* _Task goal_:
Every entry below is to be copied exactly, apart from any picture it holds.

┌──

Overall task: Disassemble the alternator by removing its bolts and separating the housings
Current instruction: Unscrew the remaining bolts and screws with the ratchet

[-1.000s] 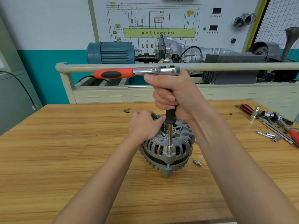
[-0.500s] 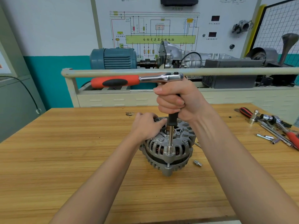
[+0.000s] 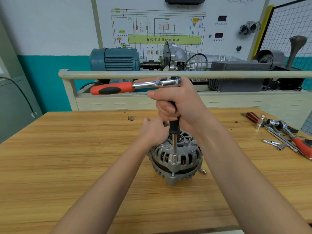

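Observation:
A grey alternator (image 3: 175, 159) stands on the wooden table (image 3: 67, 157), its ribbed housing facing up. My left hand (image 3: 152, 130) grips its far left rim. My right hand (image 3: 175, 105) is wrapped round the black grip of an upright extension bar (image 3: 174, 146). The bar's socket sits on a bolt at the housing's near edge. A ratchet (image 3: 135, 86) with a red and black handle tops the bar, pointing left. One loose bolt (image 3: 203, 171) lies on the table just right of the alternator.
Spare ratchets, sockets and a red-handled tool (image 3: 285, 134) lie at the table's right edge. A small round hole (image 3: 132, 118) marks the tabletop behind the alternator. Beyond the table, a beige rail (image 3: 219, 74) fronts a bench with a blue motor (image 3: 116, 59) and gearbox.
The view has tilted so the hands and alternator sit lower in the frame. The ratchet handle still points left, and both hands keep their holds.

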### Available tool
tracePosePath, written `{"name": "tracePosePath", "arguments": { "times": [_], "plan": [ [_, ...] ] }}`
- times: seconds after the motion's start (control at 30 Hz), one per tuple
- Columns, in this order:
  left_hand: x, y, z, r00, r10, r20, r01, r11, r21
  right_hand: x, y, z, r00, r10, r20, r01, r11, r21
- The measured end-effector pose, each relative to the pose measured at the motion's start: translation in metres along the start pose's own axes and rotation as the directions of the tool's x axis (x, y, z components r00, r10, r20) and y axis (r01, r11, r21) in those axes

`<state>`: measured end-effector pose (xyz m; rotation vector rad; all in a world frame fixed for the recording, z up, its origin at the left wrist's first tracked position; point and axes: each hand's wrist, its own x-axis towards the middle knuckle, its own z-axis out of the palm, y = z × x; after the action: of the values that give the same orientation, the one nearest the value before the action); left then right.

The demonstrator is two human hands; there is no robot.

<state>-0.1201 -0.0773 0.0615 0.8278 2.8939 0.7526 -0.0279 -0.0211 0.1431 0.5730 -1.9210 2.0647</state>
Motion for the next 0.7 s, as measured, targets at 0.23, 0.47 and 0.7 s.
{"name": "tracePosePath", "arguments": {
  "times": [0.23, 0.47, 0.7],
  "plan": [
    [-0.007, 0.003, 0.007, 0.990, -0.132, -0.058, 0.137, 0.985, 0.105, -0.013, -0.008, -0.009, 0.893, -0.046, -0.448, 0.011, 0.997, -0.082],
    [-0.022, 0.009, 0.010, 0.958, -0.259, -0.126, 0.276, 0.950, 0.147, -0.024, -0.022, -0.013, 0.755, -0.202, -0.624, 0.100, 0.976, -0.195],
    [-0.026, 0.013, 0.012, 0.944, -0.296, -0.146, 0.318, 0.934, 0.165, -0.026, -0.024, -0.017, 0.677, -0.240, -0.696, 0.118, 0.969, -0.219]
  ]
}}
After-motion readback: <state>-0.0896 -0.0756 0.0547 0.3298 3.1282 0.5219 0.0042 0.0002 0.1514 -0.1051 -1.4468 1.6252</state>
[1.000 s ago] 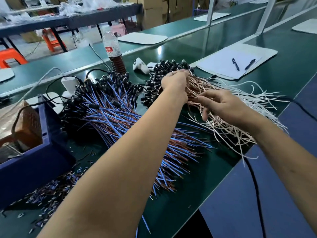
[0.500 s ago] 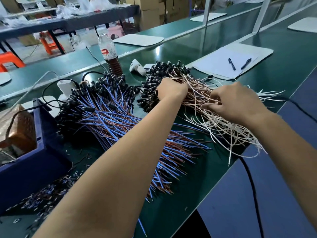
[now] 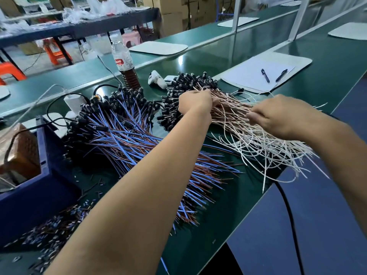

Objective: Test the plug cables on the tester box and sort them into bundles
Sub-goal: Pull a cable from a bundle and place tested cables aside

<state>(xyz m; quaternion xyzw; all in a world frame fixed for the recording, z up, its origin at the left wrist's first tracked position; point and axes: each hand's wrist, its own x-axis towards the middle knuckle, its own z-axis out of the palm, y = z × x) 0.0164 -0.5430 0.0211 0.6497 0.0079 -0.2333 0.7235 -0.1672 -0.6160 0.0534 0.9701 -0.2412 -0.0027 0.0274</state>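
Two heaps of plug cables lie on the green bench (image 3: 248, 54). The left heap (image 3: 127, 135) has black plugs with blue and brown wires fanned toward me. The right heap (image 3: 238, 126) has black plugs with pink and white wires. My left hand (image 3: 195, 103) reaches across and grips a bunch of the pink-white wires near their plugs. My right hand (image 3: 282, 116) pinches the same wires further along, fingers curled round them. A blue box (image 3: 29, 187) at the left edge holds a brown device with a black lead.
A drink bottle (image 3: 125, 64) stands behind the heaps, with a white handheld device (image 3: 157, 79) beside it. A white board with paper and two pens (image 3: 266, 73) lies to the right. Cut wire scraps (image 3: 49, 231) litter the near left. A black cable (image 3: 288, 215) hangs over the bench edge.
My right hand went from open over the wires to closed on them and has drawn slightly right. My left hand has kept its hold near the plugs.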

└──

* _Solved problem_:
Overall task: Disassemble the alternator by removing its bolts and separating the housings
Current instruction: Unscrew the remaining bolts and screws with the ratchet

[-1.000s] 
[-0.500s] 
[+0.000s] 

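Observation:
A grey alternator (image 3: 175, 159) stands on the wooden table (image 3: 67, 157), its ribbed housing facing up. My left hand (image 3: 152, 130) grips its far left rim. My right hand (image 3: 175, 105) is wrapped round the black grip of an upright extension bar (image 3: 174, 146). The bar's socket sits on a bolt at the housing's near edge. A ratchet (image 3: 135, 86) with a red and black handle tops the bar, pointing left. One loose bolt (image 3: 203, 171) lies on the table just right of the alternator.
Spare ratchets, sockets and a red-handled tool (image 3: 285, 134) lie at the table's right edge. A small round hole (image 3: 132, 118) marks the tabletop behind the alternator. Beyond the table, a beige rail (image 3: 219, 74) fronts a bench with a blue motor (image 3: 116, 59) and gearbox.
The view has tilted so the hands and alternator sit lower in the frame. The ratchet handle still points left, and both hands keep their holds.
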
### Available tool
tracePosePath, written `{"name": "tracePosePath", "arguments": { "times": [_], "plan": [ [_, ...] ] }}`
- times: seconds after the motion's start (control at 30 Hz), one per tuple
- Columns, in this order:
  left_hand: x, y, z, r00, r10, r20, r01, r11, r21
  right_hand: x, y, z, r00, r10, r20, r01, r11, r21
- The measured end-effector pose, each relative to the pose measured at the motion's start: translation in metres along the start pose's own axes and rotation as the directions of the tool's x axis (x, y, z components r00, r10, r20) and y axis (r01, r11, r21) in those axes

`<state>`: measured end-effector pose (xyz m; rotation vector rad; all in a world frame fixed for the recording, z up, its origin at the left wrist's first tracked position; point and axes: each hand's wrist, its own x-axis towards the middle knuckle, its own z-axis out of the palm, y = z × x; after the action: of the values that give the same orientation, the one nearest the value before the action); left then right.

The demonstrator is two human hands; there is no robot.

<state>-0.1201 -0.0773 0.0615 0.8278 2.8939 0.7526 -0.0279 -0.0211 0.1431 0.5730 -1.9210 2.0647</state>
Motion for the next 0.7 s, as measured, targets at 0.23, 0.47 and 0.7 s.
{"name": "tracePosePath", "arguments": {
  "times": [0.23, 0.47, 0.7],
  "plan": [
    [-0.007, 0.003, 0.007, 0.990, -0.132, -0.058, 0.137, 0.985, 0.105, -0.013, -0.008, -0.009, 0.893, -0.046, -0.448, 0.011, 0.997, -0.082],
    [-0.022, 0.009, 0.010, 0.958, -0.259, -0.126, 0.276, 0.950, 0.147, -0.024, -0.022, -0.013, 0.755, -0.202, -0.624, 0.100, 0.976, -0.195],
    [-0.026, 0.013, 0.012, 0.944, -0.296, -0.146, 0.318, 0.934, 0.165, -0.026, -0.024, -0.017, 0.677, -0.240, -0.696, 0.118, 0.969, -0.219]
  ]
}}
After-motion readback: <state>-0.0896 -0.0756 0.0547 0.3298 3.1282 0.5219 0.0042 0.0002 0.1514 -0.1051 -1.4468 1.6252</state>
[1.000 s ago] 
[0.500 s ago] 
[now] 

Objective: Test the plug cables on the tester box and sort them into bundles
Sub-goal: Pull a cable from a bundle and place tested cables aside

<state>(xyz m; quaternion xyzw; all in a world frame fixed for the recording, z up, its origin at the left wrist's first tracked position; point and axes: each hand's wrist, its own x-axis towards the middle knuckle, its own z-axis out of the palm, y = z × x) 0.0164 -0.5430 0.0211 0.6497 0.0079 -0.2333 0.7235 -0.1672 -0.6160 0.0534 0.9701 -0.2412 -0.0027 0.0274</state>
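Two heaps of plug cables lie on the green bench (image 3: 248, 54). The left heap (image 3: 127, 135) has black plugs with blue and brown wires fanned toward me. The right heap (image 3: 238, 126) has black plugs with pink and white wires. My left hand (image 3: 195, 103) reaches across and grips a bunch of the pink-white wires near their plugs. My right hand (image 3: 282, 116) pinches the same wires further along, fingers curled round them. A blue box (image 3: 29, 187) at the left edge holds a brown device with a black lead.
A drink bottle (image 3: 125, 64) stands behind the heaps, with a white handheld device (image 3: 157, 79) beside it. A white board with paper and two pens (image 3: 266, 73) lies to the right. Cut wire scraps (image 3: 49, 231) litter the near left. A black cable (image 3: 288, 215) hangs over the bench edge.
My right hand went from open over the wires to closed on them and has drawn slightly right. My left hand has kept its hold near the plugs.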

That brings the answer to completion.